== Task directions ==
In the listing below, locate the line with "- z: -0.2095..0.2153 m" and the line with "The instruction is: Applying", then output both and everything between them exactly, minus any pictures.

== Stored data ==
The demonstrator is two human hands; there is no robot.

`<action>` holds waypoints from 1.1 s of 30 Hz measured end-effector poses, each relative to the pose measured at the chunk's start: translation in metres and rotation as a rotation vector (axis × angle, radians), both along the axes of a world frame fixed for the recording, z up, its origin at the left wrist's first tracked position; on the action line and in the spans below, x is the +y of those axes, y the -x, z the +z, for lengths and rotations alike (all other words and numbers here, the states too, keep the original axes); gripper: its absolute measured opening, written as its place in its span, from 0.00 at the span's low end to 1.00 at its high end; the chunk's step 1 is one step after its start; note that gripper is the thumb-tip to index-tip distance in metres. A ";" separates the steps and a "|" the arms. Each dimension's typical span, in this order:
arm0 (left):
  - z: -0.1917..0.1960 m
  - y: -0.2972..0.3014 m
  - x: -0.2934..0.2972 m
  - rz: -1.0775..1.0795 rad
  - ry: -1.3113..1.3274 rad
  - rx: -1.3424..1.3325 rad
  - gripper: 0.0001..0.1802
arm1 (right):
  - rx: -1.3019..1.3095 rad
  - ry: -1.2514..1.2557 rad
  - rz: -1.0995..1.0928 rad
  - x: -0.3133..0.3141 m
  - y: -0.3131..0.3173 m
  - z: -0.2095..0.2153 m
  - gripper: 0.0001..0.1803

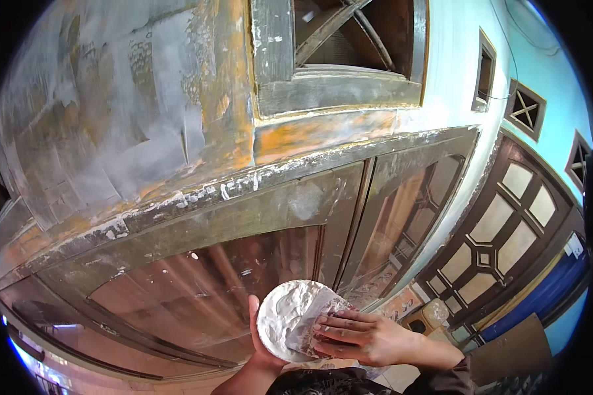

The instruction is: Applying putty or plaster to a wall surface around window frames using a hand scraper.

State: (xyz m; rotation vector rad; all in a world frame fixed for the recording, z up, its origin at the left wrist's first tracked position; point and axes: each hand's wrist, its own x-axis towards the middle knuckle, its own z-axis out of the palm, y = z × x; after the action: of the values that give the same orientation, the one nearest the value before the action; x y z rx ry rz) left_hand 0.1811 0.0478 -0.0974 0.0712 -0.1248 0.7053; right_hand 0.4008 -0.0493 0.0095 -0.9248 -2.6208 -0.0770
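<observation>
At the lower middle, a round tub of white paste, like wall putty, rests in my left hand. My left thumb lies along the tub's outer side; the other fingers are hidden beneath it. A flat, paste-smeared scraper lies tilted over the right part of the tub, against the paste. My right hand grips this scraper, several fingers laid across its top face and the thumb out of sight. White paste marks the right fingers.
Ahead stands a wall with patchy grey, white and orange coating. Below it are wood-framed glass panels, spotted with white. A crossed wooden vent sits above. To the right are a brown door, a blue rolled item and a brown board.
</observation>
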 end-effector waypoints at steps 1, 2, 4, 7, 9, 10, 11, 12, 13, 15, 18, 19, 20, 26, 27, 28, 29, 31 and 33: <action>-0.004 -0.001 0.000 -0.022 -0.028 -0.013 0.56 | -0.073 0.000 -0.017 -0.002 -0.001 -0.001 0.30; -0.005 0.000 -0.001 -0.010 -0.026 -0.010 0.56 | -0.071 0.001 -0.004 0.001 -0.002 0.001 0.30; -0.007 0.002 -0.003 0.024 0.039 -0.010 0.55 | -0.004 -0.026 0.056 0.005 -0.004 0.008 0.30; -0.003 0.000 -0.001 0.025 0.043 0.017 0.54 | -0.027 0.018 0.048 0.002 -0.006 0.004 0.30; 0.003 0.000 -0.001 0.024 0.060 -0.034 0.54 | 0.000 0.046 0.058 0.003 -0.008 0.009 0.29; 0.004 0.001 0.000 0.053 0.054 0.019 0.53 | 0.001 0.048 0.060 0.003 -0.009 0.007 0.29; 0.003 0.003 0.000 0.086 0.049 0.073 0.53 | -0.019 0.064 0.063 0.004 -0.009 0.003 0.30; 0.003 0.004 -0.001 0.092 0.052 0.075 0.53 | -0.038 0.080 0.066 0.005 -0.008 0.000 0.30; 0.002 0.005 -0.002 0.045 0.041 -0.002 0.53 | -0.036 0.083 0.071 0.006 -0.009 0.003 0.30; -0.005 0.005 0.000 0.018 0.007 -0.060 0.53 | -0.026 0.078 0.094 0.006 -0.010 0.014 0.32; -0.010 0.006 0.006 0.083 0.017 0.036 0.53 | 0.002 0.136 0.099 0.009 -0.010 0.010 0.32; -0.008 0.008 0.005 0.047 -0.002 0.004 0.52 | 0.003 0.138 0.099 0.010 -0.012 0.015 0.32; -0.012 0.010 0.004 0.122 0.026 0.166 0.52 | 0.181 0.172 0.103 0.012 -0.015 0.026 0.33; 0.008 0.008 0.000 -0.082 0.061 -0.304 0.54 | 1.761 0.709 0.082 0.019 -0.024 -0.029 0.19; 0.005 0.008 0.003 -0.066 0.101 -0.227 0.54 | 1.831 0.714 0.167 0.026 -0.023 -0.035 0.24; 0.004 0.008 0.005 -0.051 0.139 -0.150 0.55 | 1.831 0.708 0.159 0.030 -0.021 -0.040 0.24; 0.012 0.009 0.001 -0.103 0.222 -0.312 0.54 | 1.938 0.786 0.136 0.035 -0.017 -0.043 0.24; 0.000 0.009 0.004 -0.006 0.138 -0.053 0.53 | 2.056 0.898 0.123 0.041 -0.017 -0.053 0.25; -0.010 0.010 0.008 0.096 0.025 0.124 0.52 | 2.087 0.904 0.157 0.043 -0.014 -0.055 0.25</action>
State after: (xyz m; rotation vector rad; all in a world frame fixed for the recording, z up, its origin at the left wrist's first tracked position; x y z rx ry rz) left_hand 0.1710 0.0556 -0.1074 0.0967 0.0060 0.7958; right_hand 0.4147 -0.0063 -0.0455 -0.3654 -0.5908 1.3348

== Output below ==
  - z: -0.2095..0.2153 m
  - gripper: 0.0001..0.1803


The instruction is: Applying putty or plaster to a wall surface around window frames using a hand scraper.

What the exercise asked for has been given in full.